In the protest, Perspecta argued that the Navy improperly evaluated proposals in awarding the Service Management, Integration and Transport (SMIT) contract — the larger of two awards under the NGEN-R contract — to Leidos in February.

Through the contract, the Navy seeks a host of “base network services,” such as “electronic software delivery, end user core build, endpoint detection, logistics management, network operations, security operations, service desk, transport and virtualization services.”

GAO, however, found that “the Navy’s evaluation was reasonable and that, to the extent that there were errors in the agency’s evaluation, those errors did not result in competitive prejudice to Perspecta because its proposal remains higher-priced and lower-rated than Leidos’s proposal,” Ralph White, managing associate general counsel for procurement law at GAO, said in a statement.

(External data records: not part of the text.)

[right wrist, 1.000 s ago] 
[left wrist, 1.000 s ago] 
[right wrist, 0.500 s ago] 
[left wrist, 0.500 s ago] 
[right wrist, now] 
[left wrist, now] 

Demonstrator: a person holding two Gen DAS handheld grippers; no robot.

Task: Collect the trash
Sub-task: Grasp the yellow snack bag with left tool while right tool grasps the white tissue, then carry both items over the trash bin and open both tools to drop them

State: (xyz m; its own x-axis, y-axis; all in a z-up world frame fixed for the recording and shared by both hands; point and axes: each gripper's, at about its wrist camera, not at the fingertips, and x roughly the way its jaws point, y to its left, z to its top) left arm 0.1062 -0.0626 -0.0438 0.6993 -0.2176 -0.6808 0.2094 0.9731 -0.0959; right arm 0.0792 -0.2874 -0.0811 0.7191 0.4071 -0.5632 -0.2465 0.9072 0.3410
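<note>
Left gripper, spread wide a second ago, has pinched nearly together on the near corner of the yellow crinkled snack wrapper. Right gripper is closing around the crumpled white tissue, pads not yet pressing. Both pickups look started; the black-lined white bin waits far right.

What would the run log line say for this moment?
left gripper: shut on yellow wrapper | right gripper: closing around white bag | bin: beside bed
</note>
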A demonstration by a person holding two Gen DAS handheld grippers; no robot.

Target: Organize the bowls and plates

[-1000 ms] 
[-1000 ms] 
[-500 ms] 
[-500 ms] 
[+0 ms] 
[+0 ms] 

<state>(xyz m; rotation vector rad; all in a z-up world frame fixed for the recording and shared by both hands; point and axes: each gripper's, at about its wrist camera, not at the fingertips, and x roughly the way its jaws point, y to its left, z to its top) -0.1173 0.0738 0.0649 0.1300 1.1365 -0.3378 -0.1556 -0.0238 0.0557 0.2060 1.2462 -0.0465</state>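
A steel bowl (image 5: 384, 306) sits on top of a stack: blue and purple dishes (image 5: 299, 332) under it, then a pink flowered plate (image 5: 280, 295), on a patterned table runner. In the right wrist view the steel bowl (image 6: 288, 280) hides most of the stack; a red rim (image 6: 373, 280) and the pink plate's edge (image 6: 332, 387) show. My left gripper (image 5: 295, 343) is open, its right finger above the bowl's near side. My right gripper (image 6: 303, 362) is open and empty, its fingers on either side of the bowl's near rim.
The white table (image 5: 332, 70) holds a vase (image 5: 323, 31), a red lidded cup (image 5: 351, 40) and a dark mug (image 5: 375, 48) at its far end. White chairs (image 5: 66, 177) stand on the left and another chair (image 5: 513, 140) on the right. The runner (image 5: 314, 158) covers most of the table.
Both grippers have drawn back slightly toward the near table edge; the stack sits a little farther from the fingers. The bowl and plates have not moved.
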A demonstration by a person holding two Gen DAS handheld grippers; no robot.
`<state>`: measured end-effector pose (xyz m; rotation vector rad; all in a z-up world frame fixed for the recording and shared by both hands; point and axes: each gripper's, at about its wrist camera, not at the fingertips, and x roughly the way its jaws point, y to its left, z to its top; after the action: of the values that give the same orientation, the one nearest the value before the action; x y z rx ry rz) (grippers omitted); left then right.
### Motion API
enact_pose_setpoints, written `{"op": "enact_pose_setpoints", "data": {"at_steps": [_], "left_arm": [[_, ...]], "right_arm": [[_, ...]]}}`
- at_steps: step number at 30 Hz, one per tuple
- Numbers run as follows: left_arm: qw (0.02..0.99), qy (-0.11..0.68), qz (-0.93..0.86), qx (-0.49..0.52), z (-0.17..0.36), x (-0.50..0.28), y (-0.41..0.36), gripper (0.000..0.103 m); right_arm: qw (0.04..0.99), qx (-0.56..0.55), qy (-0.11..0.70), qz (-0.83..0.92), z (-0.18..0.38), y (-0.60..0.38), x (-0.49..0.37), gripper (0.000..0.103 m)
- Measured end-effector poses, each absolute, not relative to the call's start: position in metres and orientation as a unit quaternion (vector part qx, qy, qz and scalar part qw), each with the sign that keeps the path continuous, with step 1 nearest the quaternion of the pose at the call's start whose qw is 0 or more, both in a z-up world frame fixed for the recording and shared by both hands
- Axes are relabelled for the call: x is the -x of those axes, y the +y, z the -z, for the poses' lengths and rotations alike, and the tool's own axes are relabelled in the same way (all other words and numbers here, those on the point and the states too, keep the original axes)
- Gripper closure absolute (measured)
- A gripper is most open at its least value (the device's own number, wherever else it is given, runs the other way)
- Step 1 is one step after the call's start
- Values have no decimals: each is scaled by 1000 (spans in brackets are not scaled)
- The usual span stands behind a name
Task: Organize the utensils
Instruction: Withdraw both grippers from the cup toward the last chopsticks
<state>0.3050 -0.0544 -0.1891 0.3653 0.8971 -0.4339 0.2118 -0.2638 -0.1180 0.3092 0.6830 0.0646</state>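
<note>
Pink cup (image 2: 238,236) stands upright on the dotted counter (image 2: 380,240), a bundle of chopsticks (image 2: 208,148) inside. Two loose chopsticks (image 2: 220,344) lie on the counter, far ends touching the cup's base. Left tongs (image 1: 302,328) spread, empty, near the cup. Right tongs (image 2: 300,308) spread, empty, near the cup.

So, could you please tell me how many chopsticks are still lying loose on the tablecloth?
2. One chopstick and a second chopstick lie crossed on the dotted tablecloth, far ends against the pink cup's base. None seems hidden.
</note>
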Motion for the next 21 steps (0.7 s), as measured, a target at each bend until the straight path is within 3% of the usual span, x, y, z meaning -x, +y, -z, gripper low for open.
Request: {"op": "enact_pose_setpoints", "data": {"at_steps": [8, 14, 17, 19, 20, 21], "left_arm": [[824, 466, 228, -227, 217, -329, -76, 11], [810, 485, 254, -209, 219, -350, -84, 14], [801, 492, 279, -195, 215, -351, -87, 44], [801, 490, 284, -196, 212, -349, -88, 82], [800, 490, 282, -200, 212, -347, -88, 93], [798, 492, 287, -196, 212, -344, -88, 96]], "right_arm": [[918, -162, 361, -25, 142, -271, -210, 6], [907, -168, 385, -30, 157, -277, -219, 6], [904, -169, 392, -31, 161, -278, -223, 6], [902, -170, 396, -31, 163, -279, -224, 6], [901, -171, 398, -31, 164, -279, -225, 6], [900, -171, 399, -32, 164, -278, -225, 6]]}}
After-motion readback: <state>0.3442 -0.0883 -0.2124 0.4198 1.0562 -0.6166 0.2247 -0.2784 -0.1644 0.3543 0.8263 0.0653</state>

Perspecta also alleged that Leidos gained an unfair advantage by hiring a former government official familiar with the Navy’s IT and that the service “improperly waived an organizational conflict of interest arising from a corporate acquisition.” Again, GAO denied this part of the protest, concluding there was no unfair advantage in the hiring and that “Navy’s decision to waive any remaining conflict complied with regulatory requirements.”

GAO’s full denial has not been made public, but the office plans to do so in the near future.

General Dynamics IT also protested Leidos’ award. GAO denied that protest in a separate decision June 11.

Leidos is happy with the announcement and is “hitting the ground running, having used this time to expand our preparations for immediate program execution and success,” Gerry Fasano, president of the company’s defense group, said in a statement. “Through this contract Leidos will support the important mission of the U.S. Navy and U.S. Marine Corps by unifying and fortifying existing networks with the best technologies.”

While Leidos is eager to get to work, there’s always the chance Perspecta or GDIT could seek a more favorable decision in a different venue, like the Court of Federal Claims. Perspecta did not respond to request for comment prior to publication.

Under NGEN-R, there’s also a $1.4 billion contract that HP won to provide new hardware used on the Navy-Marine Corps Intranet, the OCONUS Navy Enterprise Network (ONE-Net) abroad and the Marine Corps Enterprise Network.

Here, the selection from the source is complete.